With that said, I wonder how much better off we would be if employees were encouraged to unionize and better equipped with the tools to do so. Suddenly improved benefits and livable wages wouldn't seem as outrageous as they do now.

I haven't gone through the webpage material, so I can't comment on whether they are just being angry, or the validity of their claims - regardless, Brad Ross did confirm the $29.05 top rate. I think it's rather unfair to dismiss someone's argument, even if they are coming from a lunatic, becuase it actually doesn't address whether the issue raised is invalid or unfair. Galileo was dismissed initially as a heretic for suggesting that the Earth was round, something we accept nowadays as a scientific truth - I would be careful of categorically dismissing the argument as you seem to be suggesting, because as noted by others, the main issue noted of compensation being excessive is a fair debate.

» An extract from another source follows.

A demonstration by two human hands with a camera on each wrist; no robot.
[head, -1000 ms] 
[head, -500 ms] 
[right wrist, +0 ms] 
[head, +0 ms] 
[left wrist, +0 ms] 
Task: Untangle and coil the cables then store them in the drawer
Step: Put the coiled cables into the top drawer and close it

As for whether we would be better off if everybody unionized, the truth is that we wouldn't - it's economics 101 - collectively as a society we are only compensated for the value of the goods and services we are able to produce and provide; it's the pie that we all get to divide up amongst ourselves. Improved benefits and wages only comes with increased production and productivity, something that you don't appear to be suggesting. Sure, the gov't can rack up debt to improve benefits and wages today, but someone eventually will have to pay for it through increased output - likely future generations.

The public face of unions these days seem to be that of a body solely dedicated to economic rent-seeking - obtaining a bigger piece of society's fixed income pie at the expense of non-unionized workers. With the advent of social media and hyper-connectivity these days, it's difficult to visualize the need for unions at least from a collective bargaining perspective - why have a union do it if Twitter/Facebook let them do it themselves?
 
Well...economics seem to be crumbling right now and are being replaced with compassion and positive energy, which is the opposite of economics. And that is a benefit to all society, instead of being dualistic. It's just science. And our destiny. We are energy.
 
Look, yes, TTC employees are generously compensated compared with similar jobs in the private sector. But rather than try and reduce their wages and benefits, we'd be much better served if we focused on making their work more productive. Eliminating excessive overtime, removing workers who are ineffective, changing work rules to reduce redundancy and automating certain positions would be much more useful than trying to cram down 7/11 wages. I'd rather an efficient TTC that has its workers earning a solid middle class life.

Arbitration isn't necessarily a huge problem. The massive changes in CN's work rules that allowed it to be transformed from a chronic money-loser into the most efficient freight railroad in the world came through arbitration. The government simply changed the legislation to make the arbitrator take CN's viability as a going concern into account in his or her decision.